[What is expected]: Give the listing again in full, matching it character for character.

[Supplied data]:
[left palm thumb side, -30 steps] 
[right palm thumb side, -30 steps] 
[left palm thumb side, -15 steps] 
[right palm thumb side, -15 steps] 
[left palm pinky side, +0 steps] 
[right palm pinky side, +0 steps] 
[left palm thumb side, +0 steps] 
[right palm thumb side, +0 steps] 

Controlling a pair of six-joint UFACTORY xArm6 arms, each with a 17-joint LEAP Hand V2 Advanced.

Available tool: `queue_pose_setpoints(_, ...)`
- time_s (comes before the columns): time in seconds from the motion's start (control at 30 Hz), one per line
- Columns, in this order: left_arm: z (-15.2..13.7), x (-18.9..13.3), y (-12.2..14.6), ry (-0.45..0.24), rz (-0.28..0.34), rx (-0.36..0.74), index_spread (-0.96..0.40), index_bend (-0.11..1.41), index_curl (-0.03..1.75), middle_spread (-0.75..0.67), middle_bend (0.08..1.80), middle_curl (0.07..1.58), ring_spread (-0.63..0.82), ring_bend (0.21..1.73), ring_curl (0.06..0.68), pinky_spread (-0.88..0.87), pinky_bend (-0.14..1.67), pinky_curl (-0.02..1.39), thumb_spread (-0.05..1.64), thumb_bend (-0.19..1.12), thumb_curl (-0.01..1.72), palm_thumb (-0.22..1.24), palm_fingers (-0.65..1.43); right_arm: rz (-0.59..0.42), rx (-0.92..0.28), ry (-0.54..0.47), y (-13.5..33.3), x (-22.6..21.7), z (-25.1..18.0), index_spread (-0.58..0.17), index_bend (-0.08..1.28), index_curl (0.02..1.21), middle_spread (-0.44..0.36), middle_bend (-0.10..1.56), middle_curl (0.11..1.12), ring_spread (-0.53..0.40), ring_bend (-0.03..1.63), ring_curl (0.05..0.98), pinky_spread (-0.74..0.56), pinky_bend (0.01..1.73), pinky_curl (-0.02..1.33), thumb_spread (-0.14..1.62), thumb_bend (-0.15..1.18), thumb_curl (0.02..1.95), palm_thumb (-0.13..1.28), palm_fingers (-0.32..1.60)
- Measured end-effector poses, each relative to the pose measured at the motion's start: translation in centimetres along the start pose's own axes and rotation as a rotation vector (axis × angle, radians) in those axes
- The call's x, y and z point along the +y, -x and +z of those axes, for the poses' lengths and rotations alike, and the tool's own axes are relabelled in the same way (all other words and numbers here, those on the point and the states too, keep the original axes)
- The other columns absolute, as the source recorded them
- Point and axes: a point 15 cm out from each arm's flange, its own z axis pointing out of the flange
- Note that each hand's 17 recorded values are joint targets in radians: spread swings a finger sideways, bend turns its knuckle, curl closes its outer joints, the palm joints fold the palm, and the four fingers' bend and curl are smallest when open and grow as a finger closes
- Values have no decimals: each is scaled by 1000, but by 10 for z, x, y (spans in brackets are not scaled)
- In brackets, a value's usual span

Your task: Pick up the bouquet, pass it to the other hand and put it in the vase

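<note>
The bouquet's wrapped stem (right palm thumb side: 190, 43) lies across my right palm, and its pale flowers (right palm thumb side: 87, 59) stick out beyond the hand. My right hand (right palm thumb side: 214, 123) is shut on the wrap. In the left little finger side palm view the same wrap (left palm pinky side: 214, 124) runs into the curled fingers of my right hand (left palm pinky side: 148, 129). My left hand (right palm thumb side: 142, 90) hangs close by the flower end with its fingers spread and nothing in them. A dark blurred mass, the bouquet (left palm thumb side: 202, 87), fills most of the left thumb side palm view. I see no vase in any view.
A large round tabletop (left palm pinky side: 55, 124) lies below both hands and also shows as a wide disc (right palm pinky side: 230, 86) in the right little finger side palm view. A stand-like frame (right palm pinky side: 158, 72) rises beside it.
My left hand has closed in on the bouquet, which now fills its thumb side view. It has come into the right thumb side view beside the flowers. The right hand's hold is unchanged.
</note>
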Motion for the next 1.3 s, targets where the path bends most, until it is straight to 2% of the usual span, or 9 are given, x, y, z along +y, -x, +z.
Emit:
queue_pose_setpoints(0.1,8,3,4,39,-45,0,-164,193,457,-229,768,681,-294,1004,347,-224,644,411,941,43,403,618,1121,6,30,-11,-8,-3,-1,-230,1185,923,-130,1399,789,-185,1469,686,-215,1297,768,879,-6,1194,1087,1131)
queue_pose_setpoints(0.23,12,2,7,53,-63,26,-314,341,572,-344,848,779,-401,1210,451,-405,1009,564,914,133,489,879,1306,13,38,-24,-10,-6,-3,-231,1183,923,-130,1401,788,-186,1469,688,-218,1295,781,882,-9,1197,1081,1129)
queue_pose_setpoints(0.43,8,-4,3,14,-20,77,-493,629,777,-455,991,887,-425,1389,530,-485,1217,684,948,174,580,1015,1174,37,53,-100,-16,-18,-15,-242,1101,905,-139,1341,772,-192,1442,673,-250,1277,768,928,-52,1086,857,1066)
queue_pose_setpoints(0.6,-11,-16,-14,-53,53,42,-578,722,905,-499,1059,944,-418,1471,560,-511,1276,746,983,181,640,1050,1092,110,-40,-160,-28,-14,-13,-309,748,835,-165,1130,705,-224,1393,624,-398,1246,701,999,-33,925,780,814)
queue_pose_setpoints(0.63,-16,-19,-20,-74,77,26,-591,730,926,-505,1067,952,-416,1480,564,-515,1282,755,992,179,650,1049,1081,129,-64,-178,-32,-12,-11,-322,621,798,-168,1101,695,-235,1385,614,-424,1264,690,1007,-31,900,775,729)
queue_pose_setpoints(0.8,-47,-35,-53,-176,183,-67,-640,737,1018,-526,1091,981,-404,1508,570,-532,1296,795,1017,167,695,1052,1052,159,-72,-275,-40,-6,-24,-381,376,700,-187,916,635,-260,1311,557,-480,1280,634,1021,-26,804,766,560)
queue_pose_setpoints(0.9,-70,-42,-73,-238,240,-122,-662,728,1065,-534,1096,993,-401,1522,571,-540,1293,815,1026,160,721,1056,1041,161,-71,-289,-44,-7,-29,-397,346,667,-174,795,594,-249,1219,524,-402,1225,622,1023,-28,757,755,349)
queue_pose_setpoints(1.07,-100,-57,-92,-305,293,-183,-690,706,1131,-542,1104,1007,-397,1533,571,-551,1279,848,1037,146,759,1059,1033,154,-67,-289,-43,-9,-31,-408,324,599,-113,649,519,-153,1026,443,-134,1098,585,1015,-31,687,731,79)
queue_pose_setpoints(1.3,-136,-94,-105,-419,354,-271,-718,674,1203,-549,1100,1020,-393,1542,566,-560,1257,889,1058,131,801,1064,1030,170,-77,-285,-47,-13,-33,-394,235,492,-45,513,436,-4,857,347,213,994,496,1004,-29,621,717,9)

[The completed task]:
[left palm thumb side, -30 steps] 
[right palm thumb side, -30 steps] 
[left palm thumb side, -15 steps] 
[right palm thumb side, -15 steps] 
[left palm pinky side, +0 steps] 
[right palm pinky side, +0 steps] 
[left palm thumb side, +0 steps] 
[right palm thumb side, +0 steps] 

Controlling a pair of six-joint UFACTORY xArm6 arms, each with a 17-joint LEAP Hand V2 Advanced.

Available tool: `queue_pose_setpoints(_, ...)`
- time_s (comes before the columns): time in seconds from the motion's start (control at 30 Hz), one per line
- Columns, in this order: left_arm: z (-15.2..13.7), x (-18.9..13.3), y (-12.2..14.6), ry (-0.45..0.24), rz (-0.28..0.34), rx (-0.36..0.74), index_spread (-0.96..0.40), index_bend (-0.11..1.41), index_curl (-0.03..1.75), middle_spread (-0.75..0.67), middle_bend (0.08..1.80), middle_curl (0.07..1.58), ring_spread (-0.63..0.82), ring_bend (0.21..1.73), ring_curl (0.06..0.68), pinky_spread (-0.88..0.87), pinky_bend (-0.14..1.67), pinky_curl (-0.02..1.39), thumb_spread (-0.05..1.64), thumb_bend (-0.19..1.12), thumb_curl (-0.01..1.72), palm_thumb (-0.22..1.24), palm_fingers (-0.65..1.43); right_arm: rz (-0.59..0.42), rx (-0.92..0.28), ry (-0.54..0.47), y (-13.5..33.3), x (-22.6..21.7), z (-25.1..18.0), index_spread (-0.58..0.17), index_bend (-0.08..1.28), index_curl (0.02..1.21), middle_spread (-0.44..0.36), middle_bend (-0.10..1.56), middle_curl (0.11..1.12), ring_spread (-0.53..0.40), ring_bend (-0.03..1.63), ring_curl (0.05..0.98), pinky_spread (-0.74..0.56), pinky_bend (0.01..1.73), pinky_curl (-0.02..1.33), thumb_spread (-0.14..1.62), thumb_bend (-0.15..1.18), thumb_curl (0.02..1.95), palm_thumb (-0.13..1.28), palm_fingers (-0.32..1.60)
- Measured end-effector poses, each relative to the pose measured at the motion's start: translation in centimetres along the start pose's own axes and rotation as a rotation vector (axis × angle, radians) in those axes
- The call's x, y and z point along the +y, -x and +z of those axes, for the poses' lengths and rotations alike, and the tool's own axes are relabelled in the same way (all other words and numbers here, those on the point and the states too, keep the original axes)
- The other columns absolute, as the source recorded them
- Point and axes: a point 15 cm out from each arm's flange, its own z axis pointing out of the flange
- Note that each hand's 17 recorded values are joint targets in radians: spread swings a finger sideways, bend turns its knuckle, curl closes its outer joints, the palm joints fold the palm, and the four fingers' bend and curl are smallest when open and grow as a finger closes
- Values have no decimals: each is scaled by 1000, but by 10 for z, x, y (spans in brackets are not scaled)
- In brackets, a value's usual span

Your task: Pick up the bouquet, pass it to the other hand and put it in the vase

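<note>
The bouquet's wrapped stem (right palm thumb side: 190, 43) lies across my right palm, and its pale flowers (right palm thumb side: 87, 59) stick out beyond the hand. My right hand (right palm thumb side: 214, 123) is shut on the wrap. In the left little finger side palm view the same wrap (left palm pinky side: 214, 124) runs into the curled fingers of my right hand (left palm pinky side: 148, 129). My left hand (right palm thumb side: 142, 90) hangs close by the flower end with its fingers spread and nothing in them. A dark blurred mass, the bouquet (left palm thumb side: 202, 87), fills most of the left thumb side palm view. I see no vase in any view.
A large round tabletop (left palm pinky side: 55, 124) lies below both hands and also shows as a wide disc (right palm pinky side: 230, 86) in the right little finger side palm view. A stand-like frame (right palm pinky side: 158, 72) rises beside it.
My left hand has closed in on the bouquet, which now fills its thumb side view. It has come into the right thumb side view beside the flowers. The right hand's hold is unchanged.
</note>
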Motion for the next 1.3 s, targets where the path bends most, until it is straight to 2% of the usual span, or 9 are given, x, y, z along +y, -x, +z.
Emit:
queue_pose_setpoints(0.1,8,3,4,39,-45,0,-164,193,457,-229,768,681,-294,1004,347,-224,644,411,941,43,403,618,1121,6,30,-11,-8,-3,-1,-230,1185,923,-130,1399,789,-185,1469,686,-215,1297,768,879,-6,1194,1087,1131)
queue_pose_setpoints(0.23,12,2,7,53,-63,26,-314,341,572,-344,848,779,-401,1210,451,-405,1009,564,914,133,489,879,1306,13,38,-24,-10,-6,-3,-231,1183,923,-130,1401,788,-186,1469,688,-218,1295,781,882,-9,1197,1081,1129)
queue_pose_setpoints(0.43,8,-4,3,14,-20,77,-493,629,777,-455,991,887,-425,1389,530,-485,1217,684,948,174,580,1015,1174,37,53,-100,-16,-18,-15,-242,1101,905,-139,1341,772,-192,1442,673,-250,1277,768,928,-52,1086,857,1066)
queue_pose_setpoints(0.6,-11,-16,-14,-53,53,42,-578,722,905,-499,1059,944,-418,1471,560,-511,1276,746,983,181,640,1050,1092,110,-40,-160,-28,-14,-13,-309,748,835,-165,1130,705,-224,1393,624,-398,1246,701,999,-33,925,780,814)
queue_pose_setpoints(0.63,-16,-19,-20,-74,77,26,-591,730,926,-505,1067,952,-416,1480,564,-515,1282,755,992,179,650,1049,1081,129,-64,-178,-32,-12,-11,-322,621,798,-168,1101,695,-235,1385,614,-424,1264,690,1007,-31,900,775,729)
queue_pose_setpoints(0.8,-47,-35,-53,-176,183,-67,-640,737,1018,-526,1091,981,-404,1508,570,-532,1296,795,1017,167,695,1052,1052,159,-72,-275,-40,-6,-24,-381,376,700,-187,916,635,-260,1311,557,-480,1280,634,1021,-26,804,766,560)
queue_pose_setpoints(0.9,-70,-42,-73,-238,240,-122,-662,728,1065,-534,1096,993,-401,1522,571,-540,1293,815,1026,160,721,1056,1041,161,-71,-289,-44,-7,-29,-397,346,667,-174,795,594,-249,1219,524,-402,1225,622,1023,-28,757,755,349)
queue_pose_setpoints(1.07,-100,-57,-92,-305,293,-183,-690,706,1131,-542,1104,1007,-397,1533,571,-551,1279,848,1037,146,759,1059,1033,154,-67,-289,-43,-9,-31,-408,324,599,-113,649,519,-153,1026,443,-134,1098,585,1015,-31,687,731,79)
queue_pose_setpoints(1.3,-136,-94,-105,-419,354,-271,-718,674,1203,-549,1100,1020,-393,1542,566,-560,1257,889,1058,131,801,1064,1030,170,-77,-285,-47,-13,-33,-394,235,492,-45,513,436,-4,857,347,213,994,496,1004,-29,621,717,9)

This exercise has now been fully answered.